El agente nacional que conducía, y que había robado el vehículo, pidió al otro que le diera un cigarrillo. Acababa de iniciar la marcha cuando se puso a llover a cántaros.

—¡Cochino clima! —masculló entre dientes.

Nelson Abelyan estaba embutido en el maletero, maniatado, amordazado y con una manta cubriéndole.

—Esto se pone feo —dijo el otro, y añadió—: Me refiero a la misión.

Su compañero no contestó. Se limitó a proferir una especie de gruñido de aprobación. Estaba molesto por no haber podido eliminar al profesor cuando, según él, debieron hacerlo, en medio del bosque. Podrían haberle enterrado en la blanda tierra y haberse marchado sin dejar rastro. Aunque llegaran a detenerles, la misión en zona republicana y las vidas de sus compañeros no estarían el peligro. Sin embargo, Varela dejó muy claro en su mensaje que no debían deshacerse del profesor a menos que no tuvieran otro remedio. Y el otro agente, más humanitario quizá, le recordó esas órdenes cuando su compañero sugirió dar a Abelyan un tiro en la nuca.

—¿Ves eso? —preguntó el agente que conducía, quitándose el cigarrillo de la boca. Su voz era de alarma.

—¿El qué? —replicó el otro, asustado por el tono de su compañero.

No hubo más palabras. Delante de ellos había una barrera con un furgón de la policía cortando el paso. El hombre al volante trató de esquivarlo sin reducir la velocidad, aprovechando el espacio que quedaba en el arcén. El coche reculó al pisar la hierba mojada y no pudo evitar perder el control del mismo, que dio una vuelta de campana y fue a detenerse, tras colisionar de lado contra un árbol, junto a unos matorrales.

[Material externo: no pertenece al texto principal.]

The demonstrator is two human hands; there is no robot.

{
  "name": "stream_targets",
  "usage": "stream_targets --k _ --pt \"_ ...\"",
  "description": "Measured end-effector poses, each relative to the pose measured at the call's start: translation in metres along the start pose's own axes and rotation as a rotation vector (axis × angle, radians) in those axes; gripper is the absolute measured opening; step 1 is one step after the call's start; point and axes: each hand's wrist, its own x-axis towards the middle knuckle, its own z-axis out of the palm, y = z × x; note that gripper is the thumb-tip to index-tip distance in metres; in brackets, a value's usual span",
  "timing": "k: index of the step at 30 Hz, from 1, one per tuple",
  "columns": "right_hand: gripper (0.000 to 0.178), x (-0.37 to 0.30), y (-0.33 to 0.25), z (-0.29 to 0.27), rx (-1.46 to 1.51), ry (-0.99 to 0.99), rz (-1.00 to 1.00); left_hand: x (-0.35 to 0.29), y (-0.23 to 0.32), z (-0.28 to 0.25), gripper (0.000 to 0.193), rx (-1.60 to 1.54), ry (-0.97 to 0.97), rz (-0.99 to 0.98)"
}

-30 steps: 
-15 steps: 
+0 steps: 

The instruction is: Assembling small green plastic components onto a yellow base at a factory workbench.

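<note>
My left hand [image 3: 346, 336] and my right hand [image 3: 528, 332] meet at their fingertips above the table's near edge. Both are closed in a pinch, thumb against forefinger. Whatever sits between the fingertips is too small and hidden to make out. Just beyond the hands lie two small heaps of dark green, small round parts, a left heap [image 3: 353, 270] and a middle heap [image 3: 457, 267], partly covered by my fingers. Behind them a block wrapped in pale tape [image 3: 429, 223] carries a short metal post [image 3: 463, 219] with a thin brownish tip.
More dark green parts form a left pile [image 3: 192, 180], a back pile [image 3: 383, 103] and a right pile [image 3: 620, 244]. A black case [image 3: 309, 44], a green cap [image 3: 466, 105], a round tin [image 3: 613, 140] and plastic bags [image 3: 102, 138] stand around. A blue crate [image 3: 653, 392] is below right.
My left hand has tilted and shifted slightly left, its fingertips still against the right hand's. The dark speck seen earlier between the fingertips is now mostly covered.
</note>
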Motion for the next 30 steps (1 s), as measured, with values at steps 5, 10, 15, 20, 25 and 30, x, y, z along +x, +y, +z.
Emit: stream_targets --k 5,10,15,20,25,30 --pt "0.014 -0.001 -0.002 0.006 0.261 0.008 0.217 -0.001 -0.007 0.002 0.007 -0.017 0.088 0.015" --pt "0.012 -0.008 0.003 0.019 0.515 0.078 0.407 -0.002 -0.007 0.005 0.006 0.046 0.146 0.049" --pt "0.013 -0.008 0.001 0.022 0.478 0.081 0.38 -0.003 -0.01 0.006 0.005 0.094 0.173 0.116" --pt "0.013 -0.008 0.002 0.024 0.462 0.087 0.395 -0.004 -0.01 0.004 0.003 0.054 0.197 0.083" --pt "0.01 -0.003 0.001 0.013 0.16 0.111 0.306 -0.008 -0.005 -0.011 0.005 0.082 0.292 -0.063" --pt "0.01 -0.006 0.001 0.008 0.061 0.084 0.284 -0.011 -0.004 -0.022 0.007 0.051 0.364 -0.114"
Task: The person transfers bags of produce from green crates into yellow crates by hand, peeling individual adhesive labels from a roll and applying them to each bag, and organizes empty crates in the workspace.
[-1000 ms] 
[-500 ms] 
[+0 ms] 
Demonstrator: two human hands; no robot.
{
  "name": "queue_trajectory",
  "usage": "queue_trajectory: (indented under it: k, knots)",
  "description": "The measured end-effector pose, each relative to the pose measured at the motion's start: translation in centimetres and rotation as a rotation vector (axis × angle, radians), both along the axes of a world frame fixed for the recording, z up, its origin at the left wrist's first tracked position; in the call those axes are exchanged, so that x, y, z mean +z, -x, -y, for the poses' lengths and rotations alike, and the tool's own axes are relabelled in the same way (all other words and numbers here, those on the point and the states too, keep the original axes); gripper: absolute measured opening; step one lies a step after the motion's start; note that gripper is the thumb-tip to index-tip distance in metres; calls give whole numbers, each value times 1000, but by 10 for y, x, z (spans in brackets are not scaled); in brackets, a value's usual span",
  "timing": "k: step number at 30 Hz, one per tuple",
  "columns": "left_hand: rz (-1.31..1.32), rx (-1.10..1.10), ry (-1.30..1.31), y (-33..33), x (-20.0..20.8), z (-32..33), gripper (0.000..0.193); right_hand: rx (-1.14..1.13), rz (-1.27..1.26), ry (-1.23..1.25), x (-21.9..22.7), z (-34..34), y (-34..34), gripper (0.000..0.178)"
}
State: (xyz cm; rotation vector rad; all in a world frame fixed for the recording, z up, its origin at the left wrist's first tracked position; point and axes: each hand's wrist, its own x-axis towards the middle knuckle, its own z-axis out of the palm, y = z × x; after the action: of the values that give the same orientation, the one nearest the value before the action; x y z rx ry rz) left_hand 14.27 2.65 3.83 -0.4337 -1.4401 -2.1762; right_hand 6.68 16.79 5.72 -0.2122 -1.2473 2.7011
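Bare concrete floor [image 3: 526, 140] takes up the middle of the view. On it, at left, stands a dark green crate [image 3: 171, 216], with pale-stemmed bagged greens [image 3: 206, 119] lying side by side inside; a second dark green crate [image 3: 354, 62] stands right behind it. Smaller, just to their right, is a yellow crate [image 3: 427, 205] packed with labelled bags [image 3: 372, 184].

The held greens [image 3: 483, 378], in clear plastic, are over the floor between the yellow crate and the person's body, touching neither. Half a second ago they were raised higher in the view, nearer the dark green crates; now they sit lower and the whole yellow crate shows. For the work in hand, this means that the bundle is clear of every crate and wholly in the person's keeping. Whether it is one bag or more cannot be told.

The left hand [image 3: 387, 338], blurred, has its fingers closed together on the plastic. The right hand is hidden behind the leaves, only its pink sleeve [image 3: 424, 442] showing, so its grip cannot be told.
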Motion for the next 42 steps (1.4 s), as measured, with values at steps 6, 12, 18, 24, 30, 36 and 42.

A pesar de la lluvia, el automóvil empezó a arder. El profesor Abelyan, como un fardo, salió despedido del portaequipajes en el momento del vuelco. Los policías corrieron para socorrerles y encontraron al hombre con las ataduras y la mordaza. A los agentes nacionales les sacaron del coche, que estaba boca abajo. Uno de ellos tenía el cráneo abierto y falleció a los pocos instantes. Era el que no había querido matar a Abelyan. El otro, casi ileso, salvo una fuerte contusión en un brazo y probablemente alguna costilla rota, fue capaz de levantarse, sin dejarse vencer por el dolor, sacó su arma de debajo de la chaqueta y se lanzó hacia donde tenían tendido al profesor.

Pero no pudo disparar un solo tiro. Antes de que lo hiciera, un policía le había volado la cabeza.

Horas después del incidente, el profesor Nelson Abelyan se despertaba en la cama de un hospital. Poco a poco empezó a percibir cada hueso y cada músculo de su cuerpo. Se sentía como si le hubieran dado una paliza y además tuviera resaca. Todo le daba vueltas. En un hilo de voz, consiguió llamar la atención de una enfermera, que después de decirle que se tranquilizara fue en busca del doctor.

—Debe descansar y no pensar en nada —le recomendó dulcemente el médico—. Ha sufrido un accidente, pero se pondrá bien. Ahora intente dormir.

La enfermera le administró una pequeña dosis de morfina, para calmar sus dolores y favorecer la aparición del sopor. En menos de un minuto, el profesor se había sumido en un profundo sueño.